JOANNA'S FOOD: family cooking, from scratch, every day


Friday, December 21, 2007

The whole world's sap is sunk
























The shortest day. Not even eight hours of light here - sunrise (not that you could see it through this morning's blanket of cloud) was just after eight o'clock, and the sun will set at 10 to four. The world turns today ... and tomorrow there will be a little little more light, perhaps only a minute - even that is something to celebrate.

This poem by Donne catches the mood exactly ... if you don't like poetry, just read the first five lines, which describe so precisely the state of nature at this time of year. Just one thing, though: it's not Lucie's day any more, the calendar was reformed (Give us back our eleven days) in 1752 (in England & the eastern seaboard of America).

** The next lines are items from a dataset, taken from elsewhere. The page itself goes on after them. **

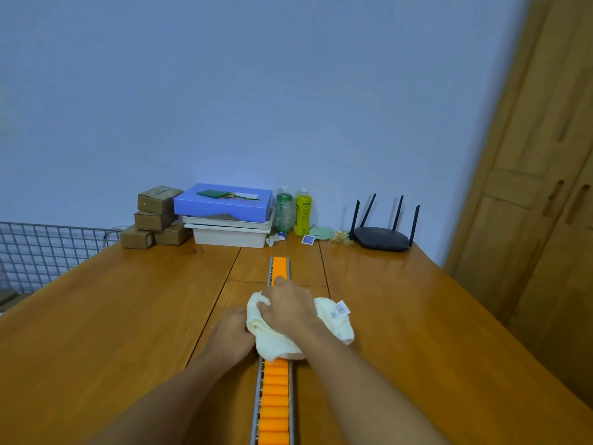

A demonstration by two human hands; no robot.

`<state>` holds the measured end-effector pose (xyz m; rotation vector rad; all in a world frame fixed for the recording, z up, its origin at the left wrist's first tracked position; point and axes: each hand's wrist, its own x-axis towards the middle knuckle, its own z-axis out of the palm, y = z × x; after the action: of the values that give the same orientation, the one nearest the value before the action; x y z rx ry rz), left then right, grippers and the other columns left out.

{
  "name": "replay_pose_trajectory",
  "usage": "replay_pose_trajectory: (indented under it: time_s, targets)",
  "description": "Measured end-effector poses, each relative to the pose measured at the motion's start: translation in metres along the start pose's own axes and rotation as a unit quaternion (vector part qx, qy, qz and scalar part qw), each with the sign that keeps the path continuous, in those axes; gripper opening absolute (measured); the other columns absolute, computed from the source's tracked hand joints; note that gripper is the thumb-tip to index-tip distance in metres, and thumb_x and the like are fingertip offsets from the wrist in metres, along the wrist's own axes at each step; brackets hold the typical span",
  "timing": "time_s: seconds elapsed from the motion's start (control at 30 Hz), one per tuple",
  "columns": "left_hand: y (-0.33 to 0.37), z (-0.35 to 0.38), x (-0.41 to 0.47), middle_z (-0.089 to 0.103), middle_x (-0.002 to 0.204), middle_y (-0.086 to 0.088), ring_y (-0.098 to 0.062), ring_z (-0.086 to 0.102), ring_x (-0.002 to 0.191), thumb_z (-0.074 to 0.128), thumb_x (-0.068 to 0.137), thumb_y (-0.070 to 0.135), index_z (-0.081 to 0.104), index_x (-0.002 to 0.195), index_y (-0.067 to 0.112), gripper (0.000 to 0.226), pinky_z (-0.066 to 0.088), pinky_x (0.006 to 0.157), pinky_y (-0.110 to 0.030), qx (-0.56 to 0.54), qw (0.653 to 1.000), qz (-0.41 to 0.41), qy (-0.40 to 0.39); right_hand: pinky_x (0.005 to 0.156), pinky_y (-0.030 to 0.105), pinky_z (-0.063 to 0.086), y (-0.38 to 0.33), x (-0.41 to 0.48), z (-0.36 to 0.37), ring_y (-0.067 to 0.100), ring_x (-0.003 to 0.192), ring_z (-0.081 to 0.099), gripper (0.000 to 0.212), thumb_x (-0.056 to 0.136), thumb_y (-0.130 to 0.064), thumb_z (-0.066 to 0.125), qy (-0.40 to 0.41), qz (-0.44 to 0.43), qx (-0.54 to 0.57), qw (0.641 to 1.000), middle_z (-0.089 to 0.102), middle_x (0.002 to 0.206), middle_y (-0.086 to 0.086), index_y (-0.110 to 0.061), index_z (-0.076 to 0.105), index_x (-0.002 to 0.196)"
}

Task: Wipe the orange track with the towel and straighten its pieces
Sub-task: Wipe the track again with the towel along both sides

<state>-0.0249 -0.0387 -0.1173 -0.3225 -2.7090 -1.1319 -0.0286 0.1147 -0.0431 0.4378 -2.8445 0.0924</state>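
The orange track, a row of orange rollers in a metal rail, runs straight away from me down the middle of the wooden table. A cream towel lies bunched over the track's middle. My right hand presses on top of the towel and grips it, with fingertips reaching onto the far rollers. My left hand rests at the track's left side, touching the towel's edge. The stretch of track under the towel is hidden.
At the table's far edge stand brown cardboard boxes, a blue box on white trays, two bottles, and a black router. A wire rack is on the left, a wooden wardrobe on the right.
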Motion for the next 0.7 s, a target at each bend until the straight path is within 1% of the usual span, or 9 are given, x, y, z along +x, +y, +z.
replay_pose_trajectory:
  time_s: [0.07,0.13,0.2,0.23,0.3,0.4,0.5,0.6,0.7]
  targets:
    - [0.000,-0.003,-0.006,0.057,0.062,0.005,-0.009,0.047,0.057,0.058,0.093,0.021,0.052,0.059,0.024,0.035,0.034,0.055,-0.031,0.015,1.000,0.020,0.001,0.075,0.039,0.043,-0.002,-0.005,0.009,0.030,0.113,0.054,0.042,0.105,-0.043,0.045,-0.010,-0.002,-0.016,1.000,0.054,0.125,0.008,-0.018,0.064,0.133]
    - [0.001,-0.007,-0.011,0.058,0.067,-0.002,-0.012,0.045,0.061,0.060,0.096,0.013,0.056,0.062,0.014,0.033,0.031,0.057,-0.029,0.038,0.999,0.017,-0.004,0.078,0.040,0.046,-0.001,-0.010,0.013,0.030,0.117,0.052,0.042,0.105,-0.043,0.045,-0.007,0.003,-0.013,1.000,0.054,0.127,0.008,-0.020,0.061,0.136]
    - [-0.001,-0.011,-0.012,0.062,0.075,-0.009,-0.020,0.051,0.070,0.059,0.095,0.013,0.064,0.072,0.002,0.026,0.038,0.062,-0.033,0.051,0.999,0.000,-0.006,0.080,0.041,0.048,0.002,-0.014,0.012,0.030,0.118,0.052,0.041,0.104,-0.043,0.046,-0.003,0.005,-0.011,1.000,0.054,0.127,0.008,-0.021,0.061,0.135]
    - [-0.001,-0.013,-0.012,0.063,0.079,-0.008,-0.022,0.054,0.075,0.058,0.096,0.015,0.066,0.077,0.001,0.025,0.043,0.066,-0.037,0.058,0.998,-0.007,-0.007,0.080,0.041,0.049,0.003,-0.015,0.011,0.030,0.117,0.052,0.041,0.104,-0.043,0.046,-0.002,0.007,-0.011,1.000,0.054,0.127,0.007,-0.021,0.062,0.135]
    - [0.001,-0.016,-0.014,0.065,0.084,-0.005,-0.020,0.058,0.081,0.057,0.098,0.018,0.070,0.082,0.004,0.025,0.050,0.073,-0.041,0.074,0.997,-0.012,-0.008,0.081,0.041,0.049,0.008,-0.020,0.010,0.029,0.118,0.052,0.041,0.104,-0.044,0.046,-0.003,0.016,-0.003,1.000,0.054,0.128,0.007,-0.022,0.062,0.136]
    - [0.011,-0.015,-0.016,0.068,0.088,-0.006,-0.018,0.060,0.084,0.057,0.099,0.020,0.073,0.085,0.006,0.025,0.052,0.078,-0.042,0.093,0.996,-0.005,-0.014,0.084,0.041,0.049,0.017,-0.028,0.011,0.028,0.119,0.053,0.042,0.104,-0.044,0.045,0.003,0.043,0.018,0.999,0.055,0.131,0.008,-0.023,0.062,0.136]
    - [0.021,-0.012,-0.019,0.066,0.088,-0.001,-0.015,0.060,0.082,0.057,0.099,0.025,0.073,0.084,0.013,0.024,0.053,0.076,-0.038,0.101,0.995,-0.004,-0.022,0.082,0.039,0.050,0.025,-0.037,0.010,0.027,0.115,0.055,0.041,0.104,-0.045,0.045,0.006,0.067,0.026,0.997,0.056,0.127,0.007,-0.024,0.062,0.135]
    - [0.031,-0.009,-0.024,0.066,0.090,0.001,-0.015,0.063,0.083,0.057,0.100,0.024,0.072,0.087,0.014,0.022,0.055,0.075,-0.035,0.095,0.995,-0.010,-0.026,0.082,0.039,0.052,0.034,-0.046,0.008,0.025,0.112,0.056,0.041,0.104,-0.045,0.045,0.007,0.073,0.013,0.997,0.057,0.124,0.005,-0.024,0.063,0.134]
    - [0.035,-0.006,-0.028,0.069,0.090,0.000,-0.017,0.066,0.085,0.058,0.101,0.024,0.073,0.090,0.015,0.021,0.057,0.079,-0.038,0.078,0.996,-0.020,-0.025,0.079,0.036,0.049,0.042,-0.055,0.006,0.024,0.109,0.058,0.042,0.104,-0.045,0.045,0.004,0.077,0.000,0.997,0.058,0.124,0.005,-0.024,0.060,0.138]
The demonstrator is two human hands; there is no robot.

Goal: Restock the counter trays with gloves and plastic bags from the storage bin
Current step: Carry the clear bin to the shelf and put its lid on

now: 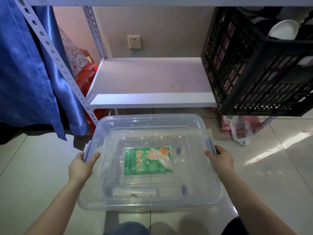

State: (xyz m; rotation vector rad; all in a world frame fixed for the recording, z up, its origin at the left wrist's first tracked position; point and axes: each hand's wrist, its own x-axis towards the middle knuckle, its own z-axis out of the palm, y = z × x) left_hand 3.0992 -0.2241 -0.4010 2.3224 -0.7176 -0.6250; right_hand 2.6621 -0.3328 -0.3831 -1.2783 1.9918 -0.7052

I've just looked up the details of the switch from the muddles of the Julian calendar to the modernity of the Gregorian calendar which we all now use, and it's fascinating how long it took some countries to make the change ... Russian atheletes arrived two weeks late for the 1900 Olympic Games in Paris, for instance. Don't you just LOVE Wikipaedia?

I'm going to cook spiced clementines according to Giorgio Novelli's mother's recipe, to bring a bit of sunshine into the house. Recipe and photos later.











A Nocture upon St Lucie's Day, being the shortest day

by John Donne


'TIS the year's midnight, and it is the day's,
Lucie's, who scarce seven hours herself unmasks;
The sun is spent, and now his flasks
Send forth light squibs, no constant rays;
The world's whole sap is sunk;
The general balm th' hydroptic earth hath drunk,
Whither, as to the bed's-feet, life is shrunk,
Dead and interr'd; yet all these seem to laugh,
Compared with me, who am their epitaph.

Study me then, you who shall lovers be
At the next world, that is, at the next spring;
For I am every dead thing,
In whom Love wrought new alchemy.
For his art did express
A quintessence even from nothingness,
From dull privations, and lean emptiness;
He ruin'd me, and I am re-begot
Of absence, darkness, death—things which are not.

All others, from all things, draw all that's good,
Life, soul, form, spirit, whence they being have;
I, by Love's limbec, am the grave
Of all, that's nothing. Oft a flood
Have we two wept, and so
Drown'd the whole world, us two; oft did we grow,
To be two chaoses, when we did show
Care to aught else; and often absences
Withdrew our souls, and made us carcasses.

But I am by her death — which word wrongs her —
Of the first nothing the elixir grown;
Were I a man, that I were one
I needs must know; I should prefer,
If I were any beast,
Some ends, some means; yea plants, yea stones detest,
And love; all, all some properties invest.
If I an ordinary nothing were,
As shadow, a light, and body must be here.

But I am none; nor will my sun renew.
You lovers, for whose sake the lesser sun
At this time to the Goat is run
To fetch new lust, and give it you,
Enjoy your summer all,
Since she enjoys her long night's festival.
Let me prepare towards her, and let me call
This hour her vigil, and her eve, since this
Both the year's and the day's deep midnight is.











2 comments:

Sophie said...

That cheers me up a bit (from my horrible cold), knowing that the shortest day is nearly past.

The clementines sound lovely so I'll look forward to reading that post later!

Celia Hart said...

From today until Midsummer my hens will go to bed a little later each evening - their daily routine is a reminder of the turning year.

Would that be the wonderful clementine recipe that was in one of the newspapers at the weekend? - I spotted the gorgeous photo and thought yummy!!!!